Friday, 14 December 2012

With Many Thanks

We would like to thank all of the Golden Thread poets for reading at St. John's during the last 3 Edinburgh Festivals and all of you who came along to listen. Also St John's Church and the Cornerstone Bookshop for providing such superb venues and to those who generously sponsored the readings - without your help, they would not have been possible. 

This site too, would not have existed without your contributions. Many thanks for all the wonderful and inspiring poems and images.

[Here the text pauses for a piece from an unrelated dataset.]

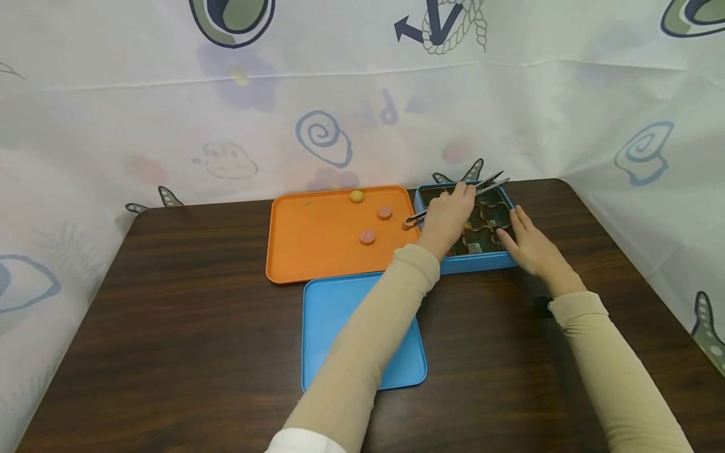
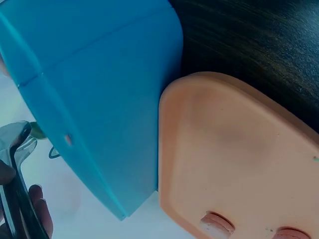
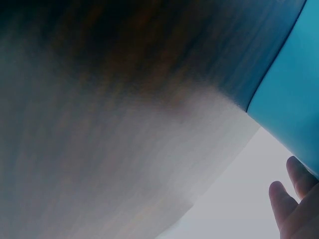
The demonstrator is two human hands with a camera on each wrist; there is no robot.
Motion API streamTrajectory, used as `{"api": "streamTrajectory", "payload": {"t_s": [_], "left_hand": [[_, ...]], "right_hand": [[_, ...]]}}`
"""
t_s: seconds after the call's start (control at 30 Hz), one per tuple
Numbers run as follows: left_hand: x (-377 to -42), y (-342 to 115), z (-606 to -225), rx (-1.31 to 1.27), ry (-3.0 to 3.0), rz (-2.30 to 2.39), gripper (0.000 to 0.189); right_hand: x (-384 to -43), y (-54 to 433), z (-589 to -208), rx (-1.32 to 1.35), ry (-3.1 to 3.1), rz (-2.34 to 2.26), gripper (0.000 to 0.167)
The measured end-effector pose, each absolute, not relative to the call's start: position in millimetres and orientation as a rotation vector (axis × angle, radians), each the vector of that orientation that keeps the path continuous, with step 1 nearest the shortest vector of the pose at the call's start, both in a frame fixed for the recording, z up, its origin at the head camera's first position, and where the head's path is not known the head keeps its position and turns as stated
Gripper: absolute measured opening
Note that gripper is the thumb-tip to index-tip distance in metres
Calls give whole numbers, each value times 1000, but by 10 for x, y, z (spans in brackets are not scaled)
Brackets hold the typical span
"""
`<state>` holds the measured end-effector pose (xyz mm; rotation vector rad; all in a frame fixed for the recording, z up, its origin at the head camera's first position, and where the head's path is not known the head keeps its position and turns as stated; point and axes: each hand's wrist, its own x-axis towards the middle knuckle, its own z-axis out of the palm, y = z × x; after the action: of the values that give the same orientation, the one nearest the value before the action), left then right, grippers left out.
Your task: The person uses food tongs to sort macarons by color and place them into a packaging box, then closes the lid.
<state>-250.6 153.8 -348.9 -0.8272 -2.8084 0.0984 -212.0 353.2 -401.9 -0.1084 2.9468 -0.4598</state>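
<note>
Metal tongs (image 1: pixel 494 184) are gripped by my left hand (image 1: pixel 447 217), which is over the left side of a blue box (image 1: pixel 478 263). The two arms of the tongs spread apart over the back right of the box. Their other end reaches the right edge of an orange tray (image 1: pixel 325 264), right at a small pinkish-brown piece (image 1: pixel 407 225). Mottled dark green and brown contents (image 1: pixel 478 233) show inside the box. My right hand (image 1: pixel 535 248) rests its straight fingers along the box's right rim. In the right wrist view, fingertips (image 3: pixel 299 174) touch the blue outer wall.
Two pink discs (image 1: pixel 367 237) and a yellow disc (image 1: pixel 356 196) lie on the orange tray. A flat blue tray (image 1: pixel 334 302) sits in front of it, partly under my left sleeve (image 1: pixel 368 352). Behind the dark wooden table (image 1: pixel 187 340) hangs a white printed cloth (image 1: pixel 396 145).
</note>
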Motion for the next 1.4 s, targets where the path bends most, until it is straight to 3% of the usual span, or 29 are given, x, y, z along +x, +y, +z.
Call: {"api": "streamTrajectory", "payload": {"t_s": [0.33,0.67,1.07,1.4], "left_hand": [[-2498,1510,-3496,-808,-2849,123,59],[-2410,1251,-3411,-856,-2703,-20,50],[-2260,477,-3260,-976,-2647,-311,46],[-2189,-421,-3404,-861,-2723,-422,47]], "right_hand": [[-2090,3518,-4020,-107,2974,-509,89],[-2080,3503,-3966,-87,2929,-463,82],[-2090,3496,-3982,-75,2909,-482,84],[-2095,3484,-3968,-79,2920,-486,84]]}}
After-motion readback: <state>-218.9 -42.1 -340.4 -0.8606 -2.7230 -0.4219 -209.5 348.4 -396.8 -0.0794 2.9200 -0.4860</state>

This will be the last posting on the blog, but it will of course, still be available to view, reference, and link to. 

Two Quintas from Spain


Silent -
the land lies under sunlight -
spread yellow earth, red earth,
swept in tender circles round the olive trees
as if the sun’s broom was at work

Silent -


*

 
his blue eyes look out into distance -
olive trees in rows as regular as needlework
sweeping down the slopes -
dark green stitching
against dust-coloured earth.


his blue eyes...


Morelle Smith(words and images)

Monday, 27 August 2012

From the Cornerstone Readings

A Blackness

As clear as night
wings like ink
drawn in non-flight;
more positive than anything
is that Rook on the rooftop opposite.

Its wide-nosed beak
scans feathers
for insects or dirt,
coat clean and brilliantine,

upstaging the Jackdaw
hidden in slate—
charcoal
indistinct

like a so-called Eskimo
wrapped in sealskin
or centuries of a misconceived othering.

*

Rook really took the biscuit, though;
all the colours swam into him,
absorbed their differences
to nothing,
a negative-positive
to outshine the Sun,

a blackness that turns day
and night
back to light.

Nalini Paul


 
Nalini Paul
***


Chrys Salt's tribute to Adrian Mitchell -

With Adrian at the Peace Festival
if you saw him running it was because he’d spotted truth in the crowd and was chasing it if you saw him smiling it was at a good deed waving from a balcony if you saw him jumping it was in a playground with all the other daft kids on the block raising anarchy if you heard him singing it was girls and boys come out to play if you saw him laughing he was laughing he was really laughing if you saw him waving it was to say HELLO come in and join the feast of the human race if you saw him writing it was a love letter to the world on the day of its crucifixion if you saw him dancing it was to a Beatles tune about giving peace a chance and waiting for that moment to arrive
Chrys Salt

***
BUS PASS

I waited anxiously at the bus stop.
Two old ladies behind me
and a younger woman with a child
behind them formed the queue.

And when the bus arrived I panicked.
I encouraged the elderly ladies on first
then I motioned to the young woman,
discretely falling in behind her.

I wanted no association with these
old women – for we were leagues apart –
the mother and child much preferred
with my bus pass sweating in my palm.

I dreaded the bus driver’s eyes
as I dreaded the pad for the pass.
I felt sure he would question my age
as I felt sure I would fumble the pass.

All things pass, of course. It happened
without a word or the faintest of fumbles,
my pointless exasperation grounded in the vanity
of an uneasy, newly retired, senior citizen.

James Aitken

***
Geneva, August 2010 (from Gold Tracks, Fallen Fruit)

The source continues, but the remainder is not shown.